**WHAT THIS TASK INVOLVES**
An exact transcription of all the data is required, with every image removed.

**RECORDED DATA**
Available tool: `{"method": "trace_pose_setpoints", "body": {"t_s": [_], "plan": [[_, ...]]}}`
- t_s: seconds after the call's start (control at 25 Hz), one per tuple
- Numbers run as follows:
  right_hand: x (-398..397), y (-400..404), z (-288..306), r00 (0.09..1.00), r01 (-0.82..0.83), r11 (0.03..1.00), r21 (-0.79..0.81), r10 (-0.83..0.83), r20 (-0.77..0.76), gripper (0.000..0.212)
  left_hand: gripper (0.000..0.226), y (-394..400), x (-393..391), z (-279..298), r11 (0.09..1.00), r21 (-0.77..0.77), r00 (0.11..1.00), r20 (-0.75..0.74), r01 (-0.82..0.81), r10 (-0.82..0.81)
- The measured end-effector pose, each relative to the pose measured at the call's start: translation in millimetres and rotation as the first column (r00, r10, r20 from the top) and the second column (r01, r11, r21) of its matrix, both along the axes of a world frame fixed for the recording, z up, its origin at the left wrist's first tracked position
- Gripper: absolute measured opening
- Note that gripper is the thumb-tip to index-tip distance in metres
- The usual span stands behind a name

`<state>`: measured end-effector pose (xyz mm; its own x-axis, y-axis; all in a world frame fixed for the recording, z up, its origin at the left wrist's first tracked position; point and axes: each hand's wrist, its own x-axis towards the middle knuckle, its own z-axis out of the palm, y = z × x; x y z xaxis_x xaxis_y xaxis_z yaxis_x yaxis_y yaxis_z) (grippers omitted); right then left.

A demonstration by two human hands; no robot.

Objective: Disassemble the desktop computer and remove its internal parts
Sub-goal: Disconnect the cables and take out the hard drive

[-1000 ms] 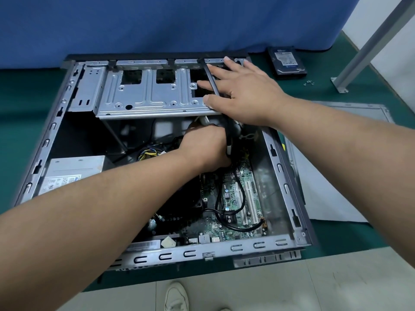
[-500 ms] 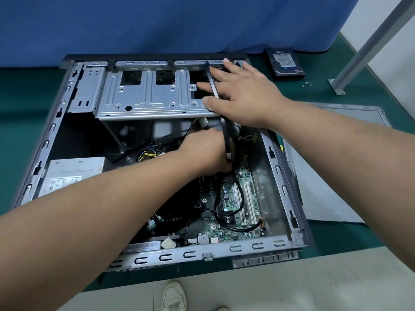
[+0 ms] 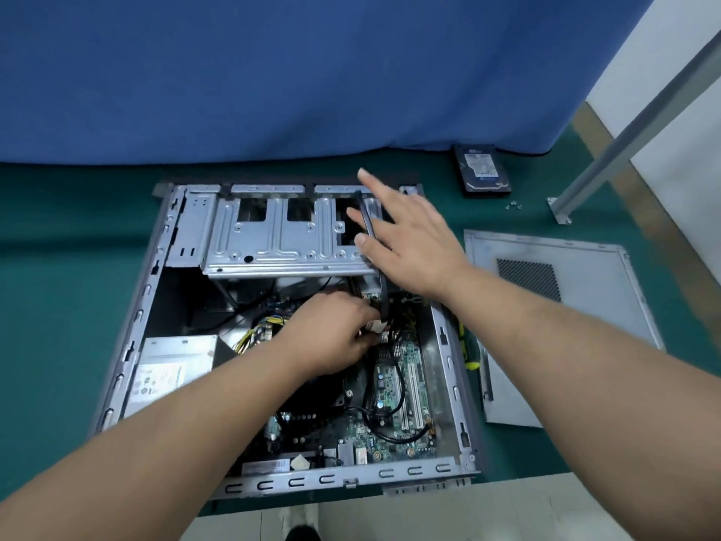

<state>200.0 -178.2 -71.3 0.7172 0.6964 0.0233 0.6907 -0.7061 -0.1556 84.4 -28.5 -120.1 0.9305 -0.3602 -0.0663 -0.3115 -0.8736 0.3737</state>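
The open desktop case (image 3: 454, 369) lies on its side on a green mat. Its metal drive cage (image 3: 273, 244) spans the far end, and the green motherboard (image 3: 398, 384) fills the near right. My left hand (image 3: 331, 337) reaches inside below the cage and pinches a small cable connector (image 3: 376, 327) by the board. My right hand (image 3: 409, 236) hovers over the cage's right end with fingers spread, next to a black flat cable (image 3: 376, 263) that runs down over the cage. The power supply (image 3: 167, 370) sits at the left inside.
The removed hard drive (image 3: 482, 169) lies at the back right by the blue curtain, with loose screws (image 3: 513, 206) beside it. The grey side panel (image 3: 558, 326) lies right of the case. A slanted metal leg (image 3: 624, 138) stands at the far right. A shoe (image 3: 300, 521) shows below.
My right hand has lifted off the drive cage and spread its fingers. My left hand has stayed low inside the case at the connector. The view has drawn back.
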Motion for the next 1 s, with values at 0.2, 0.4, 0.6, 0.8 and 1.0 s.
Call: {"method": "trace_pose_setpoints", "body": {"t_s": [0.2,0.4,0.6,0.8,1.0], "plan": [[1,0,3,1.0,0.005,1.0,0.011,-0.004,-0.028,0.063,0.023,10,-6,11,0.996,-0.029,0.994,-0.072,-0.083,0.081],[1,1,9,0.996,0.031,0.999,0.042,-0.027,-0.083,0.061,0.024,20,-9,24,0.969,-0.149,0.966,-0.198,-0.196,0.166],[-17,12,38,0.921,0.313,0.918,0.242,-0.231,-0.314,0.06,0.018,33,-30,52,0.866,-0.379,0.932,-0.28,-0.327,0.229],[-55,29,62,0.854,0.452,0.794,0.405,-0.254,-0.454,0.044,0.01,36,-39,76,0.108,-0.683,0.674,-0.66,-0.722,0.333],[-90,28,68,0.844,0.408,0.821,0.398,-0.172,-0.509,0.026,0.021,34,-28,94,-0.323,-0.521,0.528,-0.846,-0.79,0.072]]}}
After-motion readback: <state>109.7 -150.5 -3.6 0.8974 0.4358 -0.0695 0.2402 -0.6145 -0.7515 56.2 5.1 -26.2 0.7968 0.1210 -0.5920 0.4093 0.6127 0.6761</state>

**EXERCISE SOLUTION**
Available tool: `{"method": "trace_pose_setpoints", "body": {"t_s": [_], "plan": [[_, ...]]}}`
- t_s: seconds after the call's start (control at 25 Hz), one per tuple
- Numbers run as follows:
  right_hand: x (-398..397), y (-400..404), z (-288..306), r00 (0.09..1.00), r01 (-0.82..0.83), r11 (0.03..1.00), r21 (-0.79..0.81), r10 (-0.83..0.83), r20 (-0.77..0.76), gripper (0.000..0.212)
  left_hand: gripper (0.000..0.226), y (-394..400), x (-393..391), z (-279..298), r11 (0.09..1.00), r21 (-0.77..0.77), r00 (0.11..1.00), r20 (-0.75..0.74), r01 (-0.82..0.81), r10 (-0.82..0.81)
- The measured end-effector pose, each relative to the pose measured at the call's start: translation in millimetres and rotation as the first column (r00, r10, r20 from the top) and the second column (r01, r11, r21) of its matrix, both along the axes of a world frame fixed for the recording, z up, its origin at the left wrist's first tracked position
- Gripper: absolute measured opening
- Note that gripper is the thumb-tip to index-tip distance in metres
- The usual span stands behind a name

`<state>`: measured end-effector pose (xyz mm; its own x-axis, y-axis; all in a world frame fixed for the recording, z up, its origin at the left wrist's first tracked position; point and axes: each hand's wrist, its own x-axis towards the middle knuckle, its own z-axis out of the palm, y = z × x; x y z xaxis_x xaxis_y xaxis_z yaxis_x yaxis_y yaxis_z) (grippers omitted); right then left.

A demonstration by two human hands; no robot.

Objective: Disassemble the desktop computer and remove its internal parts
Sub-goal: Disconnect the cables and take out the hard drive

[-1000 ms] 
[-500 ms] 
[+0 ms] 

<state>200.0 -178.2 -71.3 0.7172 0.6964 0.0233 0.6907 -0.7061 -0.1556 84.4 -28.5 -120.1 0.9305 -0.3602 -0.0663 -0.3115 -0.8736 0.3737</state>
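The open desktop case (image 3: 454, 369) lies on its side on a green mat. Its metal drive cage (image 3: 273, 244) spans the far end, and the green motherboard (image 3: 398, 384) fills the near right. My left hand (image 3: 331, 337) reaches inside below the cage and pinches a small cable connector (image 3: 376, 327) by the board. My right hand (image 3: 409, 236) hovers over the cage's right end with fingers spread, next to a black flat cable (image 3: 376, 263) that runs down over the cage. The power supply (image 3: 167, 370) sits at the left inside.
The removed hard drive (image 3: 482, 169) lies at the back right by the blue curtain, with loose screws (image 3: 513, 206) beside it. The grey side panel (image 3: 558, 326) lies right of the case. A slanted metal leg (image 3: 624, 138) stands at the far right. A shoe (image 3: 300, 521) shows below.
My right hand has lifted off the drive cage and spread its fingers. My left hand has stayed low inside the case at the connector. The view has drawn back.
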Motion for the next 1 s, with values at 0.2, 0.4, 0.6, 0.8 and 1.0 s.
Call: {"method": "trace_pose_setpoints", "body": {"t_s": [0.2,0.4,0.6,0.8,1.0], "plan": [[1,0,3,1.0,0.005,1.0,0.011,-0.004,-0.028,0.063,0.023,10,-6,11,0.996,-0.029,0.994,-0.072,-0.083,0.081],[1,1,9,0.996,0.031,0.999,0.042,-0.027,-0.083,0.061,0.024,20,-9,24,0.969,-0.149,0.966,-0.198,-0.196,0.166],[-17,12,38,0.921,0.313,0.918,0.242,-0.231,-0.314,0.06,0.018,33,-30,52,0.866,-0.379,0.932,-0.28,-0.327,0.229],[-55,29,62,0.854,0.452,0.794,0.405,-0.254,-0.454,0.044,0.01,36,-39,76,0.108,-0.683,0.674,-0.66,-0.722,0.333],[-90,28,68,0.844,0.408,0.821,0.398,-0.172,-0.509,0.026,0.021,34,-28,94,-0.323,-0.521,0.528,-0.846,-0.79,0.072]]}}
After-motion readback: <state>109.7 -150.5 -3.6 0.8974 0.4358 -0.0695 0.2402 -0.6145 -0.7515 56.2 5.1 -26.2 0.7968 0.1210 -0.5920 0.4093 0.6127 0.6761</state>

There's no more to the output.